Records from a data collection
◇ ◇ ◇
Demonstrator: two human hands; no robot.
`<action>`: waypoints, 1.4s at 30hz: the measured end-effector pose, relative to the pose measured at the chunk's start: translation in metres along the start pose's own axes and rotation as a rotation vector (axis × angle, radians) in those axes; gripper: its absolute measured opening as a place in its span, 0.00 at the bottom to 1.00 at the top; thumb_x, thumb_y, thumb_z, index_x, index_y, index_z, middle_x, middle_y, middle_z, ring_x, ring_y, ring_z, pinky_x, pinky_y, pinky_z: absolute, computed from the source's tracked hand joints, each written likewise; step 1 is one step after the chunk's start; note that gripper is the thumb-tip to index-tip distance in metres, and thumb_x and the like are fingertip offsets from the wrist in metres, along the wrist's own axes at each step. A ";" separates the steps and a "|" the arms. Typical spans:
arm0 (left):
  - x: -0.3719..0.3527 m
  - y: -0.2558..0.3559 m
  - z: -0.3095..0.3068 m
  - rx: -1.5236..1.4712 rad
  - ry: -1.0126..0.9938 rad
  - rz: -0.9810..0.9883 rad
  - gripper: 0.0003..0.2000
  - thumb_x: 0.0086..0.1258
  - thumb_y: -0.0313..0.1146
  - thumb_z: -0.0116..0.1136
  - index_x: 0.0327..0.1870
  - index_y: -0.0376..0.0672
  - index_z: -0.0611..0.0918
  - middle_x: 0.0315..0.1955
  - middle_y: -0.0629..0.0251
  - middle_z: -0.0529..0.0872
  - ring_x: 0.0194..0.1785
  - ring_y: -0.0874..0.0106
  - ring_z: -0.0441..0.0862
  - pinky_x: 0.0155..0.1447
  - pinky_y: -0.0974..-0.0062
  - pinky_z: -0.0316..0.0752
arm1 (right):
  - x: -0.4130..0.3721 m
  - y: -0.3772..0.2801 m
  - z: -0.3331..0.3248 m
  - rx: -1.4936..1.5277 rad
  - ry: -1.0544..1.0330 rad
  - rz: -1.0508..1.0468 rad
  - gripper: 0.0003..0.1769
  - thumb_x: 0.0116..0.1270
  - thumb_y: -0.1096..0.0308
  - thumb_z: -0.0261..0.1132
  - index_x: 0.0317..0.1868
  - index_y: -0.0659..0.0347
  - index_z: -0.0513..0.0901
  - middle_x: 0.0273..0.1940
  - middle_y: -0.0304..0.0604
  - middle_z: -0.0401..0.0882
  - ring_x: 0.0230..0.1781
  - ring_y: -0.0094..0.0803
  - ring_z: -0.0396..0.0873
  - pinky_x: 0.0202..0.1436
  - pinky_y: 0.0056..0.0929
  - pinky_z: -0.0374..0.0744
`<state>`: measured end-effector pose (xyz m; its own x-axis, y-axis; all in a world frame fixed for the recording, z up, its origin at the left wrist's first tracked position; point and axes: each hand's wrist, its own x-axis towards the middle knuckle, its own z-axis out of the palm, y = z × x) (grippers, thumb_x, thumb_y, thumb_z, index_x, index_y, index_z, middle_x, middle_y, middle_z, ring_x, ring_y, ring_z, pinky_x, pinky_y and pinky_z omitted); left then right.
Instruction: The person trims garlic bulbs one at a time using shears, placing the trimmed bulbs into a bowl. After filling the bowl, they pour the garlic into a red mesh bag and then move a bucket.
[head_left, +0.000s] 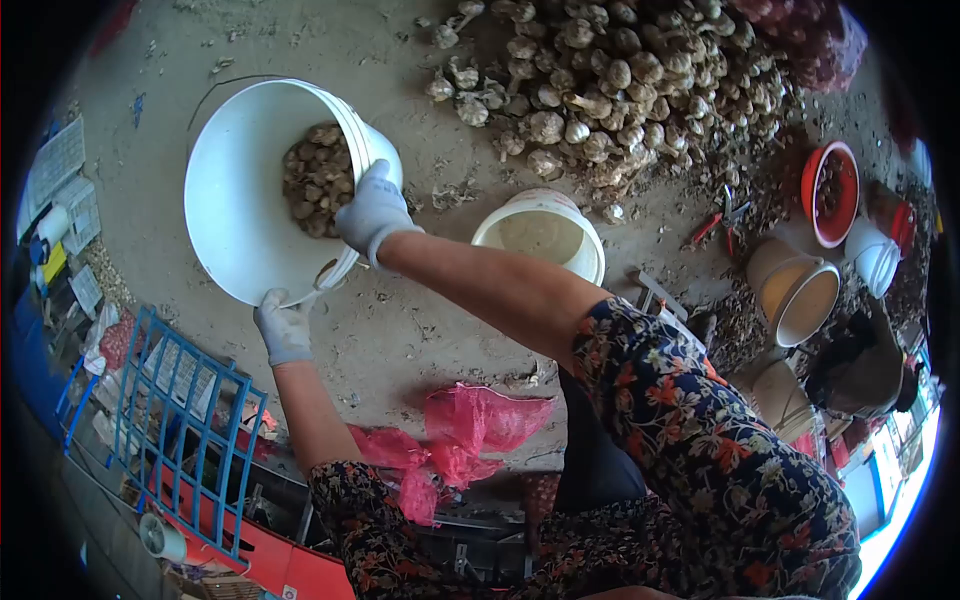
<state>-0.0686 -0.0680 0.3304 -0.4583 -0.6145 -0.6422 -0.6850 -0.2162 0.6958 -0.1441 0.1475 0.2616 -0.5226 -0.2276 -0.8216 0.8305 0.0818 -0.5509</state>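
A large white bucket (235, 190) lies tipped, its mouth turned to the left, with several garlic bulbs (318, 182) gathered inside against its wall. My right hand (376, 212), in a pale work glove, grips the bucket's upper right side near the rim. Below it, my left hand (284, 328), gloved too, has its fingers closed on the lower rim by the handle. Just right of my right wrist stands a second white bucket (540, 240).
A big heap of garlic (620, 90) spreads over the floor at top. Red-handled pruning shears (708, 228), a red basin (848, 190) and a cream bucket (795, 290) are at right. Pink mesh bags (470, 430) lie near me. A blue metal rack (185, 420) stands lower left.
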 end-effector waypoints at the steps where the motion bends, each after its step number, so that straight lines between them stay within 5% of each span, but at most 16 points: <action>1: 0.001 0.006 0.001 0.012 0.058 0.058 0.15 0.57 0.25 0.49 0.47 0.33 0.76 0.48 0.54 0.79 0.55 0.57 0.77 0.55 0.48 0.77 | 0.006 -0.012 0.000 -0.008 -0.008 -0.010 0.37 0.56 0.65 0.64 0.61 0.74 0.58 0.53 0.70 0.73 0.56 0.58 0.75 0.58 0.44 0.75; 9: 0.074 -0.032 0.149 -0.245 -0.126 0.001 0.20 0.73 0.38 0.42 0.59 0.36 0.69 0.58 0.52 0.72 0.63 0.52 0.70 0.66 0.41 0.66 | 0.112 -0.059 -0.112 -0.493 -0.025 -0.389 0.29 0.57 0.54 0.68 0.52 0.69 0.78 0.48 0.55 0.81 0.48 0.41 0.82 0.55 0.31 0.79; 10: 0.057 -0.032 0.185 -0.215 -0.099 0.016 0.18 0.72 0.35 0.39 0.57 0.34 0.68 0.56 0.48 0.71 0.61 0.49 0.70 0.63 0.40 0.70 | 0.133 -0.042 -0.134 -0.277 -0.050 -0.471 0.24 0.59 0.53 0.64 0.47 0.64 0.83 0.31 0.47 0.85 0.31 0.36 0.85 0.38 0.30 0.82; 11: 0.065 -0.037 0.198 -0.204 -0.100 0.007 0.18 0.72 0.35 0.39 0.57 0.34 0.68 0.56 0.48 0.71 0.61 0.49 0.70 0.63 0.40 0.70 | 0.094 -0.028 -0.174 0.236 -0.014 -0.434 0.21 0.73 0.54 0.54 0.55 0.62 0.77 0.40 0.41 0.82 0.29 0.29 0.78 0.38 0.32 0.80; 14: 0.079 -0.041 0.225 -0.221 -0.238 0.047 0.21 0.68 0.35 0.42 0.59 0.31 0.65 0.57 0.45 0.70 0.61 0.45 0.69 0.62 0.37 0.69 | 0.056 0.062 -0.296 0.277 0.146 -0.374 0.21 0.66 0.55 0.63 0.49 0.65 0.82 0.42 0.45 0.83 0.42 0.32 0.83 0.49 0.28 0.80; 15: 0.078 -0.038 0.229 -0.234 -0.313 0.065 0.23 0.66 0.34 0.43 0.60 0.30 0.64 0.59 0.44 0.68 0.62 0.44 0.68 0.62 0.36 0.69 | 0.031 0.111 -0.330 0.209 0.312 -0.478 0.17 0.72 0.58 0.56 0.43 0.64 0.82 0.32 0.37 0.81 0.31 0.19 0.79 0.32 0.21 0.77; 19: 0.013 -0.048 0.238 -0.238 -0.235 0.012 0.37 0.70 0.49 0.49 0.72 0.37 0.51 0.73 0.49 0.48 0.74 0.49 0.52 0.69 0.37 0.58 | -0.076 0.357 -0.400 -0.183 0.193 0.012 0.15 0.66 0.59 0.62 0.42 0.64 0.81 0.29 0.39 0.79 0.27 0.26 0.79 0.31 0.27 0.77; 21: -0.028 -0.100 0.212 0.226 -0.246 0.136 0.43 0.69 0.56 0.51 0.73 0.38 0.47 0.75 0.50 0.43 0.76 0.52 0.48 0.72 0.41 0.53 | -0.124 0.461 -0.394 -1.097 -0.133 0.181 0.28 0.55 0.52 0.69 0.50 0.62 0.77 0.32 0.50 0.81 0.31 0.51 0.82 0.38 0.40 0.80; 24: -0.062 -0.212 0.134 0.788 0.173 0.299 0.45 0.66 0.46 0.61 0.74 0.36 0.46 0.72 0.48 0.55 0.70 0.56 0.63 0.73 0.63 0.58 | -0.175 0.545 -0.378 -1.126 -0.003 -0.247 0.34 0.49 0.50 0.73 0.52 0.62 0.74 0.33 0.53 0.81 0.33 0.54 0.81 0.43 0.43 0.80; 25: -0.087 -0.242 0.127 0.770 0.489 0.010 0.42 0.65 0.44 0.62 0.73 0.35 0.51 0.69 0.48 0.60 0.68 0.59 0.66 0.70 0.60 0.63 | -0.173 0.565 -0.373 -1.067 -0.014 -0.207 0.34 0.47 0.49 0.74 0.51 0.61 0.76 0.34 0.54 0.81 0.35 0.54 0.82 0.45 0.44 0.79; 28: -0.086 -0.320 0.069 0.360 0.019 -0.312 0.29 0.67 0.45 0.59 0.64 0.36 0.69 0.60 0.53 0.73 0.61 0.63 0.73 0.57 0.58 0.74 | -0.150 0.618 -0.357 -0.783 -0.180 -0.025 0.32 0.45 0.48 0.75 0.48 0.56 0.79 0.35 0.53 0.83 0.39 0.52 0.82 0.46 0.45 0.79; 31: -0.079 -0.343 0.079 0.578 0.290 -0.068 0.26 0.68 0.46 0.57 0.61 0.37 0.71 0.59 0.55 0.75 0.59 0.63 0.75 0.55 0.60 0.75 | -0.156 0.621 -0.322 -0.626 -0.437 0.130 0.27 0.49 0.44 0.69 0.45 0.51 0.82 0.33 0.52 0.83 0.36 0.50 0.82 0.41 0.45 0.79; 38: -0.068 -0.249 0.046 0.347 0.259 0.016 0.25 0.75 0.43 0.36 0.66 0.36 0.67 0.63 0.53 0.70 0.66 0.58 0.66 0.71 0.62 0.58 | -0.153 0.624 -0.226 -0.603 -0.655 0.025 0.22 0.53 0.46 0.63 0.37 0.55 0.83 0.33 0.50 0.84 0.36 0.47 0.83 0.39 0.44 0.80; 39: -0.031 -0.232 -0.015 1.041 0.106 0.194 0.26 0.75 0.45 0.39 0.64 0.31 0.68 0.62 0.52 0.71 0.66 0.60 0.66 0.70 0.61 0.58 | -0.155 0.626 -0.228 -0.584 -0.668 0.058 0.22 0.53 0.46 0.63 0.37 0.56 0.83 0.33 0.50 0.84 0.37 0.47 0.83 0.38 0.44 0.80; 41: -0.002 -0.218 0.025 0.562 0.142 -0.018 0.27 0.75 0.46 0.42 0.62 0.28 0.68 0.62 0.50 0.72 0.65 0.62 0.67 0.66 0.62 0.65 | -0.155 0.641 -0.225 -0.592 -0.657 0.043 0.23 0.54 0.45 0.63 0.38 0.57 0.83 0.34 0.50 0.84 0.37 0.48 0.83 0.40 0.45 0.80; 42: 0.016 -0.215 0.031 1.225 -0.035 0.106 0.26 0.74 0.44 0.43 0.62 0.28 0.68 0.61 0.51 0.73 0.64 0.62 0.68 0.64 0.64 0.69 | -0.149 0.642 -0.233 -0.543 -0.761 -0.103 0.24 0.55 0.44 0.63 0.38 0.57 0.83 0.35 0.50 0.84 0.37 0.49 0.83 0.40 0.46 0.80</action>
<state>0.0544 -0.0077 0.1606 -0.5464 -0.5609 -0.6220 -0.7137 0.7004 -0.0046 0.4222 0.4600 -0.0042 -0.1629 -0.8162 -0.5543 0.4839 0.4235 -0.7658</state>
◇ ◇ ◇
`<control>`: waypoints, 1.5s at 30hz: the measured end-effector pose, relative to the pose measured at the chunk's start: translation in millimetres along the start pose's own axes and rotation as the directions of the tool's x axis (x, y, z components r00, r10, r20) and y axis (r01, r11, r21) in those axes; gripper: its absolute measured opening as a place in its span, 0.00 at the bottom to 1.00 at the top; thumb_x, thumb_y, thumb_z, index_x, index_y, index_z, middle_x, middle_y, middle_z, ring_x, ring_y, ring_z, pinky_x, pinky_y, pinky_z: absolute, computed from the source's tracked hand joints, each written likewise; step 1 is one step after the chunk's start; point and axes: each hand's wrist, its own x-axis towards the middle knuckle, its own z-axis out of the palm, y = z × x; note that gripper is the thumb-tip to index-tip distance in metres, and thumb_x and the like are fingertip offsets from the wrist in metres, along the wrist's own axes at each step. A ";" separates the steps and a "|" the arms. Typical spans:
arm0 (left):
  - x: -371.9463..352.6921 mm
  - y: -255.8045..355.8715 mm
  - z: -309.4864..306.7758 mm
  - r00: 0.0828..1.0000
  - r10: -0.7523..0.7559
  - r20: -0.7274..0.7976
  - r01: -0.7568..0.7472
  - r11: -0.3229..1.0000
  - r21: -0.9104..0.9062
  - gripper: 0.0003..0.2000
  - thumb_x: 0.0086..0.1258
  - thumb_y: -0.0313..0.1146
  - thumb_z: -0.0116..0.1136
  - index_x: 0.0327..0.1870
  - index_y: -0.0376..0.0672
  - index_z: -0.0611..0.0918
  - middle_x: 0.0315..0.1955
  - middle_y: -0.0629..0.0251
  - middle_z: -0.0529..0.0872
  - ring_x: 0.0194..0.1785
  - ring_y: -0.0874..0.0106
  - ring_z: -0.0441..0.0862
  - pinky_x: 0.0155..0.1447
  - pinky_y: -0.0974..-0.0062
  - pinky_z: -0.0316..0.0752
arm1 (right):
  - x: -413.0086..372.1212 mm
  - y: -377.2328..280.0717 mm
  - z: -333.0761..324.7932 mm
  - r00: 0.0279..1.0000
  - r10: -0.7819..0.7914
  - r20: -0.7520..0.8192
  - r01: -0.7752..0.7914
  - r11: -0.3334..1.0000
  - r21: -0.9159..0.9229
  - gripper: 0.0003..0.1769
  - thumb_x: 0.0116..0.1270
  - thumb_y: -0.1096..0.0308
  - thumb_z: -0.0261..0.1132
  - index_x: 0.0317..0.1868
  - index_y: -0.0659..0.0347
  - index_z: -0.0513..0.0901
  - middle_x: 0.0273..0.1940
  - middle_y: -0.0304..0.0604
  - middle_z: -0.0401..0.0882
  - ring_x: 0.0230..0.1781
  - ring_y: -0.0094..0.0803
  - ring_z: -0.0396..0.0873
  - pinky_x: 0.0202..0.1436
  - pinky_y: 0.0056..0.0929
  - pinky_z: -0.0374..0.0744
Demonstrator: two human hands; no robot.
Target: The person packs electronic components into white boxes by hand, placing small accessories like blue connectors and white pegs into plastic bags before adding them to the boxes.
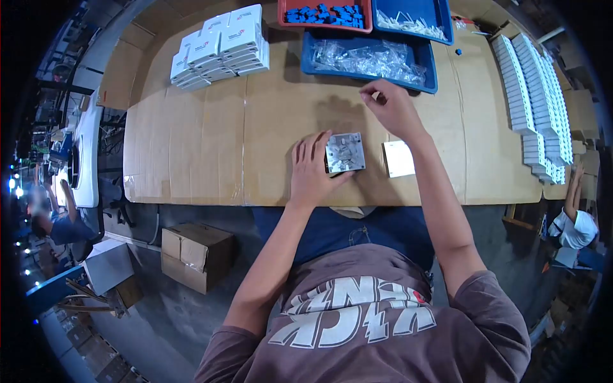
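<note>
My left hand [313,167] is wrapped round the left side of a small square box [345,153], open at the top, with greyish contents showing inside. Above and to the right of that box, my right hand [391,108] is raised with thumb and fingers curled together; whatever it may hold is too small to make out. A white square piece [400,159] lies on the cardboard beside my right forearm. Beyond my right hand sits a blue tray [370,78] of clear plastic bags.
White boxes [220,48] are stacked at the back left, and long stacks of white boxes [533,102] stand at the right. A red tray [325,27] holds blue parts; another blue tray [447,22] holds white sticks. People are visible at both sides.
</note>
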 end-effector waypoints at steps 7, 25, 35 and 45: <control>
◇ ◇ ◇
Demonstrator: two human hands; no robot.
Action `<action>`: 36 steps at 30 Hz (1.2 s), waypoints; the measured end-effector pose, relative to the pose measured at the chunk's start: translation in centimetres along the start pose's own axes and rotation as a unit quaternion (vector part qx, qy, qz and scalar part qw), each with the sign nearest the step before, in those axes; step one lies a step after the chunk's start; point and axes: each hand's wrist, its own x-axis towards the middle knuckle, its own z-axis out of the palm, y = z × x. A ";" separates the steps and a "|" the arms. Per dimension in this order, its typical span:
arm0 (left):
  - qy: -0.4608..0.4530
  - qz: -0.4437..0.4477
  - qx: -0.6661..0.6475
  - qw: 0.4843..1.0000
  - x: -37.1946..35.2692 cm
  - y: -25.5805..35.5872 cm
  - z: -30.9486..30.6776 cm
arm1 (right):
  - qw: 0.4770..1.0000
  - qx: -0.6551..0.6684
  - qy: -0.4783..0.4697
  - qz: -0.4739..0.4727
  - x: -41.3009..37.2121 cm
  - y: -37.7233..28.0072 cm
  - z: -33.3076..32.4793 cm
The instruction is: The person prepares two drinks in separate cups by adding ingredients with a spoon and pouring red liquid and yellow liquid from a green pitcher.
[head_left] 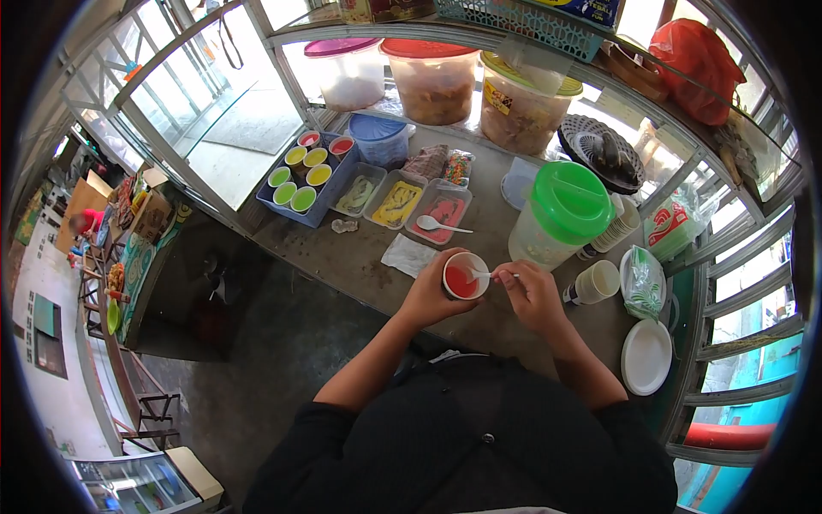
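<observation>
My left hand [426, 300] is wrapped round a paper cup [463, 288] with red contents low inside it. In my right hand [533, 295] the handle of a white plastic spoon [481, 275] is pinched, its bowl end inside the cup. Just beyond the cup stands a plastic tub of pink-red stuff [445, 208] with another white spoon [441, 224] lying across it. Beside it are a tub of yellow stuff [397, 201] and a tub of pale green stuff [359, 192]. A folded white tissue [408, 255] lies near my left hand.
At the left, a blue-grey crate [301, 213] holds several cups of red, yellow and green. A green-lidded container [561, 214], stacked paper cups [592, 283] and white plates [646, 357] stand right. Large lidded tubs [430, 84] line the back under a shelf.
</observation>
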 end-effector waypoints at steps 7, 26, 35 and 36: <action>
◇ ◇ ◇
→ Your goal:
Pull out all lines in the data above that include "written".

→ Answer to this problem:
`<action>`: waypoints, 1.4s at 30hz: the measured end-effector pose, relative to the pose measured at the chunk's start: translation in metres along the start pose's own axes and rotation as a rotation vector (axis × angle, radians) in those axes; gripper: its absolute measured opening as a place in its span, 0.00 at the bottom to 1.00 at the top; thumb_x, thumb_y, thumb_z, index_x, index_y, index_z, middle_x, middle_y, middle_z, ring_x, ring_y, ring_z, pinky_x, pinky_y, pinky_z: absolute, computed from the source's tracked hand joints, each written likewise; step 1 is one step after the chunk's start; note that gripper is the thumb-tip to index-tip distance in metres, and thumb_x and the like are fingertip offsets from the wrist in metres, along the wrist's own axes at each step. A ";" separates the steps and a "|" the arms. Typical spans:
`<control>`: waypoints, 1.5s at 30hz: the measured end-effector pose, relative to the pose measured at the chunk's start: translation in millimetres along the start pose's own axes and rotation as the directions of the tool's x axis (x, y, z components r00, r10, r20) and y axis (r01, r11, r21) in those axes; gripper: its absolute measured opening as a place in its span, 0.00 at the bottom to 1.00 at the top; thumb_x, thumb_y, thumb_z, index_x, index_y, index_z, middle_x, middle_y, middle_z, ring_x, ring_y, ring_z, pinky_x, pinky_y, pinky_z: absolute, computed from the source's tracked hand joints, each written likewise; step 1 is one step after the chunk's start; point and axes: each hand's wrist, its own x-axis towards the middle knuckle, its own z-axis out of the palm, y = z × x; note that gripper is the thumb-tip to index-tip distance in metres, and thumb_x and the like are fingertip offsets from the wrist in metres, along the wrist's own axes at each step. A ";" separates the steps and a "|" the arms. Typical spans:

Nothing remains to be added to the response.